Your goal: Transcribe all of the entries, matching each one exactly.

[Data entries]
——————————

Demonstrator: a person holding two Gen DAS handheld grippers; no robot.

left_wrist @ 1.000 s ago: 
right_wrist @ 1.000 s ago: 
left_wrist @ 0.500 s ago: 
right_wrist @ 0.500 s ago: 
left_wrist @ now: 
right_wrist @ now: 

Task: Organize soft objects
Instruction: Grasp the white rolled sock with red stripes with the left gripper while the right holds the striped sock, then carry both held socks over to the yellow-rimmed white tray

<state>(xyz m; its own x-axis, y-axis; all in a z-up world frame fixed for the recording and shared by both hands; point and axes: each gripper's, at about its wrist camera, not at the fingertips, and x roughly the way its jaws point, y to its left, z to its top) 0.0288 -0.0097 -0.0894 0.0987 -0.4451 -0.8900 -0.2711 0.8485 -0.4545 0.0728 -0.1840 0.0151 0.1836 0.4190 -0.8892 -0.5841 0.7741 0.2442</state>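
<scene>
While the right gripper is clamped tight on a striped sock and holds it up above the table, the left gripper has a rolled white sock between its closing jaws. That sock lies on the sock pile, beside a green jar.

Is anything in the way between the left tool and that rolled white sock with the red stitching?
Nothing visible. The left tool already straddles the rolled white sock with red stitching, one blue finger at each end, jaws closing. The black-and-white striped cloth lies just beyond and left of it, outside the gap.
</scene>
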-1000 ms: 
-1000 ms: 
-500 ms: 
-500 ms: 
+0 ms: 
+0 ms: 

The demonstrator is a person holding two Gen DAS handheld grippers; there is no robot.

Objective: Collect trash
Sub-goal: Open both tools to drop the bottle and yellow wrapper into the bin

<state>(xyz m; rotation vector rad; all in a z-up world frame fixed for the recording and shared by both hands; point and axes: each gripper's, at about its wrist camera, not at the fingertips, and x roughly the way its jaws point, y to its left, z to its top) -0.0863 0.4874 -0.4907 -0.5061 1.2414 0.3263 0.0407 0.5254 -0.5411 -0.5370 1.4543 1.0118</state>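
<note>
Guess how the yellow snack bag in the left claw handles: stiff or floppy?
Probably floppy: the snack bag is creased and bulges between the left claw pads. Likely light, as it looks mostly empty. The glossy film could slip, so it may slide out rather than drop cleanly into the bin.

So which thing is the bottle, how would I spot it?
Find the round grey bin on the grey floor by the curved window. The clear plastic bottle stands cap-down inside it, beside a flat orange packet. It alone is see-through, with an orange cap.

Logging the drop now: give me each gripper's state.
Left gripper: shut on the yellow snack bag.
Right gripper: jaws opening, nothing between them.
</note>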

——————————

Response to this task:
Demonstrator: a person holding two Gen DAS handheld grippers; no robot.

left_wrist @ 1.000 s ago: 
right_wrist @ 1.000 s ago: 
left_wrist @ 0.500 s ago: 
right_wrist @ 0.500 s ago: 
left_wrist @ now: 
right_wrist @ now: 

Task: Organize soft objects
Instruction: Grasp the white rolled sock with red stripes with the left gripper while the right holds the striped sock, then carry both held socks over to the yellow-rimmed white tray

<state>(xyz m; its own x-axis, y-axis; all in a z-up world frame fixed for the recording and shared by both hands; point and axes: each gripper's, at about its wrist camera, not at the fingertips, and x roughly the way its jaws point, y to its left, z to its top) 0.0288 -0.0097 -0.0894 0.0987 -0.4451 -0.8900 -0.2711 0.8485 -0.4545 0.0728 -0.1840 0.0151 0.1836 0.4190 -0.8892 -0.5841 0.7741 0.2442</state>
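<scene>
While the right gripper is clamped tight on a striped sock and holds it up above the table, the left gripper has a rolled white sock between its closing jaws. That sock lies on the sock pile, beside a green jar.

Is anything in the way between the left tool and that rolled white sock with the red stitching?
Nothing visible. The left tool already straddles the rolled white sock with red stitching, one blue finger at each end, jaws closing. The black-and-white striped cloth lies just beyond and left of it, outside the gap.
</scene>
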-1000 ms: 
-1000 ms: 
-500 ms: 
-500 ms: 
+0 ms: 
+0 ms: 

The demonstrator is a person holding two Gen DAS handheld grippers; there is no robot.

Objective: Collect trash
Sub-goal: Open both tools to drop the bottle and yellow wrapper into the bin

<state>(xyz m; rotation vector rad; all in a z-up world frame fixed for the recording and shared by both hands; point and axes: each gripper's, at about its wrist camera, not at the fingertips, and x roughly the way its jaws point, y to its left, z to its top) -0.0863 0.4874 -0.4907 -0.5061 1.2414 0.3263 0.0407 0.5254 -0.5411 -0.5370 1.4543 1.0118</state>
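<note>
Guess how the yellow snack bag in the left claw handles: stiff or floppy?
Probably floppy: the snack bag is creased and bulges between the left claw pads. Likely light, as it looks mostly empty. The glossy film could slip, so it may slide out rather than drop cleanly into the bin.

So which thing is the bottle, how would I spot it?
Find the round grey bin on the grey floor by the curved window. The clear plastic bottle stands cap-down inside it, beside a flat orange packet. It alone is see-through, with an orange cap.

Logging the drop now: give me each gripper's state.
Left gripper: shut on the yellow snack bag.
Right gripper: jaws opening, nothing between them.
</note>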

There is nothing more to add to the answer.